■ PROBLEM
Every line below is to be copied exactly, with the pictures left out.

■ DATASET EXCERPT
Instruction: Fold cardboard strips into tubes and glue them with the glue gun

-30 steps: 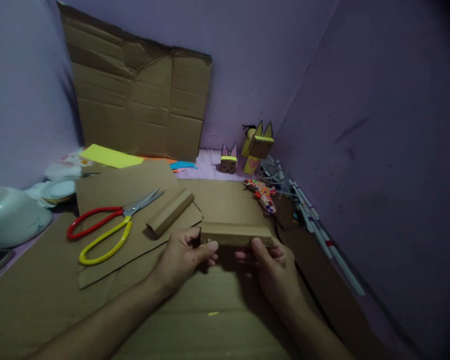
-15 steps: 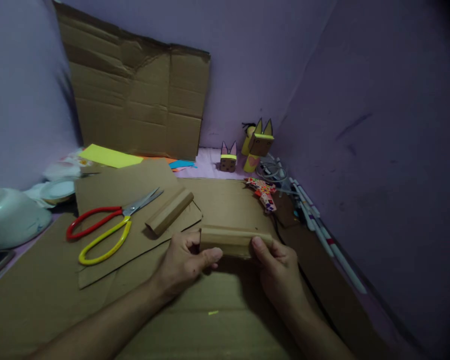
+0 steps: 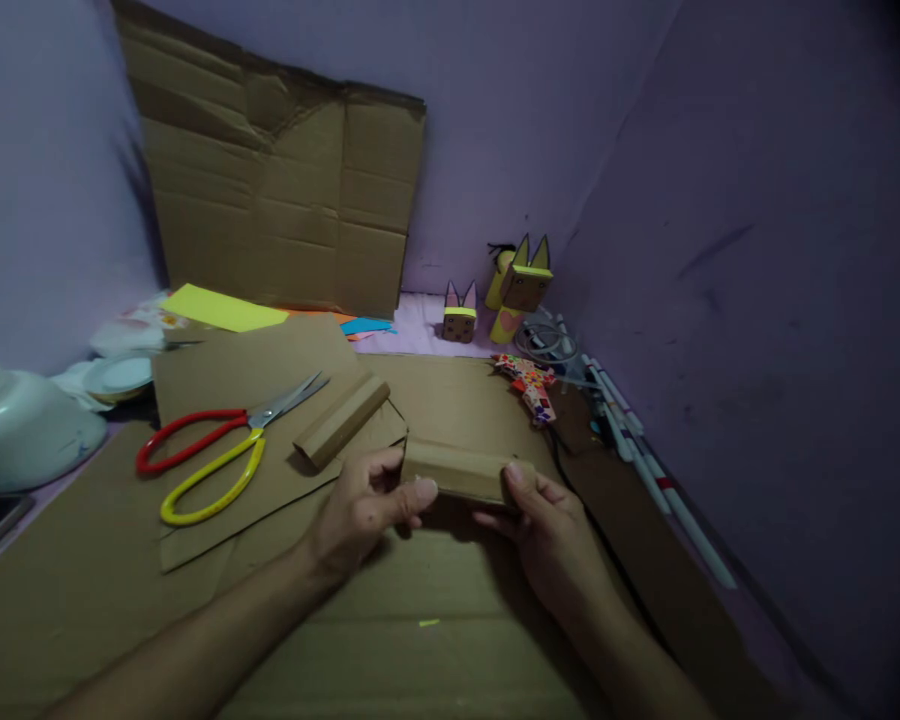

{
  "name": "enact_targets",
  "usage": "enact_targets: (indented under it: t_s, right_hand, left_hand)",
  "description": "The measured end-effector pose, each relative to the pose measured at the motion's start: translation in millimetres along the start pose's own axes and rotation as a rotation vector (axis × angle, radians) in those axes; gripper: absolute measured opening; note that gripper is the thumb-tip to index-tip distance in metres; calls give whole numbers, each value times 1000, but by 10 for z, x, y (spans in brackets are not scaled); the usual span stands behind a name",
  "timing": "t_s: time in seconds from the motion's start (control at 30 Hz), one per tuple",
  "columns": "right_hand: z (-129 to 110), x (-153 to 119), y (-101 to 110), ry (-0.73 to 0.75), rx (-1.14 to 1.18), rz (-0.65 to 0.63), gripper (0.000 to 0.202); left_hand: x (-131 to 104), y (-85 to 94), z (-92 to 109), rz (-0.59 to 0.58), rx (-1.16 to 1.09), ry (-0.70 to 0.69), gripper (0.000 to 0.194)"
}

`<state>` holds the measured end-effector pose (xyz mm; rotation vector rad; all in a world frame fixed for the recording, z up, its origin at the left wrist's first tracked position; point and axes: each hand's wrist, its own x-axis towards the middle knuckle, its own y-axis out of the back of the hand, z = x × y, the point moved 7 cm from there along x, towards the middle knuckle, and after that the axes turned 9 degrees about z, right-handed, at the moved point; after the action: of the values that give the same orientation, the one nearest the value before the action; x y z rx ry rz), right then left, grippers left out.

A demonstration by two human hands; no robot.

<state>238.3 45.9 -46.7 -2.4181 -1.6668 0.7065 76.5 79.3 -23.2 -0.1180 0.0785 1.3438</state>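
Note:
A folded brown cardboard tube point(image 3: 461, 470) is held level above the cardboard-covered table. My left hand point(image 3: 371, 505) pinches its left end, thumb in front. At the other end, my right hand point(image 3: 551, 520) grips it with the thumb on the front face and fingers behind and below. A second cardboard tube point(image 3: 343, 420) lies slantwise on a loose cardboard sheet point(image 3: 270, 350), left of the held one. Scissors point(image 3: 255, 430) with one red and one yellow handle rest partly open on the same sheet.
Small cardboard animal heads point(image 3: 459, 322) with paper ears stand at the back. A patterned paper piece point(image 3: 529, 385) lies right of centre, near rolled paper sticks point(image 3: 667, 490) along the wall. A white bowl point(image 3: 30, 425) sits at left. Creased cardboard point(image 3: 285, 190) leans on the wall.
The held tube has tipped slightly, its right end now lower and its lower edge showing. My right hand has shifted a little down and left, with fingers reaching under the tube.

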Motion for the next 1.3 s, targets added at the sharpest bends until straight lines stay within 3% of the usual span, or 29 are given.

■ TASK RESPONSE
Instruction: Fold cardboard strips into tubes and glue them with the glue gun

-30 steps: 
-15 steps: 
+0 steps: 

{
  "name": "enact_targets",
  "usage": "enact_targets: (indented under it: t_s, right_hand, left_hand)",
  "description": "The measured end-effector pose, each relative to the pose measured at the motion's start: translation in millimetres along the start pose's own axes and rotation as a rotation vector (axis × angle, radians) in those axes; gripper: absolute measured opening; note that gripper is the thumb-tip to index-tip distance in metres; calls give whole numbers, each value times 1000, but by 10 for z, x, y (spans in brackets are not scaled); the usual span stands behind a name",
  "timing": "t_s: time in seconds from the motion's start (control at 30 Hz), one per tuple",
  "columns": "right_hand: z (-129 to 110), x (-153 to 119), y (-101 to 110), ry (-0.73 to 0.75), rx (-1.14 to 1.18), rz (-0.65 to 0.63), gripper (0.000 to 0.202); left_hand: x (-131 to 104), y (-85 to 94), z (-92 to 109), rz (-0.59 to 0.58), rx (-1.16 to 1.09), ry (-0.70 to 0.69), gripper (0.000 to 0.194)"
}

`<state>` holds the measured end-effector pose (xyz mm; rotation vector rad; all in a world frame fixed for the recording, z up, its origin at the left wrist's first tracked position; point and axes: each hand's wrist, its own x-axis towards the middle knuckle, its own y-axis out of the back of the hand, z = x × y, the point moved 7 cm from there along x, towards the middle knuckle, and after that the axes turned 9 degrees about z, right-handed, at the moved point; after the action: of the values that give the same orientation, the one nearest the value before the action; x y z rx ry rz), right then left, grippers left out.

A demonstration by two human hands; no robot.

<state>238.3 45.9 -46.7 -2.4181 -1.6668 0.7065 76.5 79.3 -23.2 -0.1180 0.0785 1.3438</state>
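Note:
A folded brown cardboard tube point(image 3: 461, 470) is held level above the cardboard-covered table. My left hand point(image 3: 371, 505) pinches its left end, thumb in front. At the other end, my right hand point(image 3: 551, 520) grips it with the thumb on the front face and fingers behind and below. A second cardboard tube point(image 3: 343, 420) lies slantwise on a loose cardboard sheet point(image 3: 270, 350), left of the held one. Scissors point(image 3: 255, 430) with one red and one yellow handle rest partly open on the same sheet.
Small cardboard animal heads point(image 3: 459, 322) with paper ears stand at the back. A patterned paper piece point(image 3: 529, 385) lies right of centre, near rolled paper sticks point(image 3: 667, 490) along the wall. A white bowl point(image 3: 30, 425) sits at left. Creased cardboard point(image 3: 285, 190) leans on the wall.
The held tube has tipped slightly, its right end now lower and its lower edge showing. My right hand has shifted a little down and left, with fingers reaching under the tube.
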
Motion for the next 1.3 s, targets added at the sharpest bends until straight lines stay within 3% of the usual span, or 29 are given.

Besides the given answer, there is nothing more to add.